According to [21], we know that the steganographic capacity of the processed stego image generated by the image processing generation model according to the mapping rule between secret information and noise is greater than or equal to 37.5, and the size of the processed stego image generated is 64 × 64, so the payload of the processed stego image generated is greater than or equal to 0.0732 bpp. It can be seen from Table 2 that the undetectability of the processed stego image is gradually weakened with the increase of steganographic payload, so the undetectability of the processed stego image generated with payload of 0.0732 bpp is less than that generated with payload of 0.05 bpp. Therefore, it can be concluded that, under the condition of payload of 0.0732 bpp, the undetectability of the histogram equalization stego image generated by the image processing generation model is higher than that of the processed stego image generated by traditional steganographic methods by comparing Table 4 with Tables 2 and 3. However, the undetectability of the processed image generated is still relatively poor. This problem has also been raised in [21]. The main reason is that there is a certain degree of distortion in the image generated by GAN model; that is, there is a certain gap between the image generated and the original input image. However, in the practical application, we can take the method of keeping the processed stego image set generated confidential to ensure the security of the processed stego image generated by the image processing generation model proposed in this paper.
4.5. Steganographic Capacity
In the experiment, the dimension of the input random noise vector is 100; therefore, the steganographic capacity of each processed stego image generated is 100 × σ, according to the mapping rules. We know that the current steganographic capacity of SWE is smaller than that of embedded steganography [21]. The proposed generation based steganography is a type of SWE, and the steganographic capacity is relatively small. However, since the size of the processed stego image generated is smaller, the relative steganographic capacity (steganographic capacity/size of the stego image) is larger.
4.6. Further Scope
Since our secret information extraction model is based on convolutional neural networks instead of artificially designed extraction rules, our proposed steganographic method cannot recover 100% of secret information due to the loss of convolutional neural network training. Reference [21] has the same problem. In the future, we may try to combine Reed-Solomon error-correction codes to further improve the accuracy of secret information extraction. In addition, since our steganographic method is based on GAN, the processed stego images generated by proposed steganographic method still have a certain degree of distortion.

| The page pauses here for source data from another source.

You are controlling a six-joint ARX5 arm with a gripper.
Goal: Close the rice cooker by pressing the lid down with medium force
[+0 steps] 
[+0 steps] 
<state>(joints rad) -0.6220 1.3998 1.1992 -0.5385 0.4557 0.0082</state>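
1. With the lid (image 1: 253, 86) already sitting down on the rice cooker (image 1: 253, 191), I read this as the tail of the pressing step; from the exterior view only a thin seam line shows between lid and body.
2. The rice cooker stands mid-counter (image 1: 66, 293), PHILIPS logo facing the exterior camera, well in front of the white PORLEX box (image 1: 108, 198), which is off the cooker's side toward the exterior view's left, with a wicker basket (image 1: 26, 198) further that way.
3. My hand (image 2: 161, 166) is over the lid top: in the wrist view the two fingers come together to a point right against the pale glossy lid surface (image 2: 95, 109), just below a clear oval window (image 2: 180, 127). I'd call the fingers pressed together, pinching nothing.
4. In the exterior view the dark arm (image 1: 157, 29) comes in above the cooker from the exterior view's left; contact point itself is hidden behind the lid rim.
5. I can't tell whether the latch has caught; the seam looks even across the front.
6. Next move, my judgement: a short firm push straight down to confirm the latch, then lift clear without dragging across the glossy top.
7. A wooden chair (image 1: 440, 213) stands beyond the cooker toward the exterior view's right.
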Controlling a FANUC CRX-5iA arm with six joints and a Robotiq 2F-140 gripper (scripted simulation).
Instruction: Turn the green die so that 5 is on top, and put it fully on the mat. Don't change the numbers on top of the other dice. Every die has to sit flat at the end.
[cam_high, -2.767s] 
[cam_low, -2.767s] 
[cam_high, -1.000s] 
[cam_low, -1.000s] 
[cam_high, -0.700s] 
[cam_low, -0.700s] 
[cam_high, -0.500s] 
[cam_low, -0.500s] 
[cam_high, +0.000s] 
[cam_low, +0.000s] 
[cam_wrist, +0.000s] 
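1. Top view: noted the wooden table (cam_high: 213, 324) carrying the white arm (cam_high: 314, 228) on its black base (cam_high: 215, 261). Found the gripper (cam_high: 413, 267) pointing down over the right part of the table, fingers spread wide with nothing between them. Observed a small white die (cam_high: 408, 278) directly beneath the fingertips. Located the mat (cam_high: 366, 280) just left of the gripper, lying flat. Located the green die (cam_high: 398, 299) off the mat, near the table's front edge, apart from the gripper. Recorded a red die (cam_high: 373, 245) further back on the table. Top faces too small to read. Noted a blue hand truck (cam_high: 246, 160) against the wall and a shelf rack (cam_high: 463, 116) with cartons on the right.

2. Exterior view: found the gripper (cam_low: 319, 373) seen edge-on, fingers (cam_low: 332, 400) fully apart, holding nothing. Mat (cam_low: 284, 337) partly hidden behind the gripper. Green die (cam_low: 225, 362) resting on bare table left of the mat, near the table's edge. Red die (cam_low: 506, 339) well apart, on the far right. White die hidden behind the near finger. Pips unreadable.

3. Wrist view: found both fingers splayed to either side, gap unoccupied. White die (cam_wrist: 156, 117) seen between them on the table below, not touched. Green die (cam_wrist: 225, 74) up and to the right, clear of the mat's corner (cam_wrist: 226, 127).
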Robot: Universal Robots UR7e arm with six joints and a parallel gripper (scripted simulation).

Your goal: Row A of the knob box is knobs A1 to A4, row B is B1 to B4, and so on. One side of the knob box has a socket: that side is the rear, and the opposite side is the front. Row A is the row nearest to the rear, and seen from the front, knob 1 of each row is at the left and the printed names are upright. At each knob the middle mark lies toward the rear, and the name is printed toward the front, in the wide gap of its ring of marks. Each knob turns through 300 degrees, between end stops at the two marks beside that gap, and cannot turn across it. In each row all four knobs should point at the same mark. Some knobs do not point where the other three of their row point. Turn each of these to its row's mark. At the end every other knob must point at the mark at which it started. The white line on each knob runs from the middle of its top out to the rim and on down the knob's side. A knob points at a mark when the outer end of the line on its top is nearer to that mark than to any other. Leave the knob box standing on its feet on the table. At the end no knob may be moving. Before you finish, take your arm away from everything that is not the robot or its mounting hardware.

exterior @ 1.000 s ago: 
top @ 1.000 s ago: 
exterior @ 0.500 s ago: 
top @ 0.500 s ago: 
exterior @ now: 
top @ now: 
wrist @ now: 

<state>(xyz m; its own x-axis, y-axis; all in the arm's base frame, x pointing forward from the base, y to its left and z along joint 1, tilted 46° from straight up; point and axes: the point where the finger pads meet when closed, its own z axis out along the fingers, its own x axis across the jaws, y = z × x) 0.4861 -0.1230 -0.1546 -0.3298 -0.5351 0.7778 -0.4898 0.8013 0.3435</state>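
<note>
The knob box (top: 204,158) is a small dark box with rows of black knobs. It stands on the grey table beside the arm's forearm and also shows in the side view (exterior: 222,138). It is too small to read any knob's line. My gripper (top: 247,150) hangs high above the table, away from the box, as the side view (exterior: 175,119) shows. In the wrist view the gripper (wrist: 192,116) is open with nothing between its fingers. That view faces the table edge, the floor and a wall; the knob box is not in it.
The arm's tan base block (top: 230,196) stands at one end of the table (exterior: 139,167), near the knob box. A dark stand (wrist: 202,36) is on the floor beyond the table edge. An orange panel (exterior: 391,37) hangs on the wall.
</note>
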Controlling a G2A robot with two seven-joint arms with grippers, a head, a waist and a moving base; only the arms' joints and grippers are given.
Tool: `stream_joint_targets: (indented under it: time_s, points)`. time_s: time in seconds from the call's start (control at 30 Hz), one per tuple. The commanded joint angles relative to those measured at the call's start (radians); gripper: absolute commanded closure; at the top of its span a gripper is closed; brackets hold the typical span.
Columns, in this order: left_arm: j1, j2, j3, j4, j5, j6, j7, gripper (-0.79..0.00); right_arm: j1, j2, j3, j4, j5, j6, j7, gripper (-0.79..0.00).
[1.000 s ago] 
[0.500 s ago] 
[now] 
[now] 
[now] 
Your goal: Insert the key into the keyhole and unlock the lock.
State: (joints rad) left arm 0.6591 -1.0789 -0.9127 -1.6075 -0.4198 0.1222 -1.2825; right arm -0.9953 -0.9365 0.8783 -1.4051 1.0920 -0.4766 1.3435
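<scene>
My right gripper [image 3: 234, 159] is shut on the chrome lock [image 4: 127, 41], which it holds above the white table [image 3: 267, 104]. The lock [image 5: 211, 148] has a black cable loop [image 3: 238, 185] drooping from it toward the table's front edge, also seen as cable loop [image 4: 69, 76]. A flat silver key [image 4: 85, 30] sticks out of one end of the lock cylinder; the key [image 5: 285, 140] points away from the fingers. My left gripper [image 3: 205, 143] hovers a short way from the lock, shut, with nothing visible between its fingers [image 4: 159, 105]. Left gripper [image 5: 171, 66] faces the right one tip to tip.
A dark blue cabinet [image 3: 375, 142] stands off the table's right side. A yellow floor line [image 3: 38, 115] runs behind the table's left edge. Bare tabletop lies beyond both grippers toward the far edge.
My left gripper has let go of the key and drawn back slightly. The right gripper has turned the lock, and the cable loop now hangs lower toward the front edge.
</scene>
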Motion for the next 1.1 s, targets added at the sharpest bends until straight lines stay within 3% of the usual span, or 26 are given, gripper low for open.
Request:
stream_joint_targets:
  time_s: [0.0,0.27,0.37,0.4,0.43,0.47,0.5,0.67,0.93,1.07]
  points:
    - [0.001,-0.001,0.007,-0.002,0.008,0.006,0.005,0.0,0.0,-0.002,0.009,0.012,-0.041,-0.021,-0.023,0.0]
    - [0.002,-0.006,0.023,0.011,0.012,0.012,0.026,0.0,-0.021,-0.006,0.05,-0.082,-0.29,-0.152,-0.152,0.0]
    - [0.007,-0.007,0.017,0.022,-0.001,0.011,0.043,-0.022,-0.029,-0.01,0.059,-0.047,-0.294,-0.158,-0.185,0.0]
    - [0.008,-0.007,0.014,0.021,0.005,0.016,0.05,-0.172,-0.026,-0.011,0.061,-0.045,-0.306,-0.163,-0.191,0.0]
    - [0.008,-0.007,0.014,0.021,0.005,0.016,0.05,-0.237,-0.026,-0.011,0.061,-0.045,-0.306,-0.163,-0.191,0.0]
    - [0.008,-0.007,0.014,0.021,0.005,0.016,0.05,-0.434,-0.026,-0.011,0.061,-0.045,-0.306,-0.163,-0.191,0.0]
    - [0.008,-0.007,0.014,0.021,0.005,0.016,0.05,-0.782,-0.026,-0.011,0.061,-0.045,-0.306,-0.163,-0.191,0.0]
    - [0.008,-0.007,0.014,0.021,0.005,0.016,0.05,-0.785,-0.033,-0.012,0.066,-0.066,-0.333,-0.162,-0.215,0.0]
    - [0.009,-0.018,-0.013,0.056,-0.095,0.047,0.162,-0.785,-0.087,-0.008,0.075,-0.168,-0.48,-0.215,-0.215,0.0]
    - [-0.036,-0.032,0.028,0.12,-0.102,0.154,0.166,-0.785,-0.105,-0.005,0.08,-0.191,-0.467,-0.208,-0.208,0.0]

In the future, we will try different methods to generate more realistic processed stego images.
5. Conclusion
This paper proposes a new steganographic method, that is, embedding secret information in the process of image histogram equalization and sharpening processing through the trained histogram equalization generation model and sharpening generation model. Among them, the image processing generation models can generate high-quality processed images through random noise; then, we try to generate stego images directly from noise mapped by secret information during image processing. And the secret information can be extracted through the extraction model. To prove the security of the steganographic scheme proposed in this paper, we use the current state-of-the-art steganalyzer to detect the processed stego images generated. Experimental results prove that the steganographic method has better security performance to resist detection by state-of-the-art steganalyzer.
Data Availability
The data used to support the findings of this study are available from the corresponding author upon request.
Conflicts of Interest
The authors declare that they have no conflicts of interest.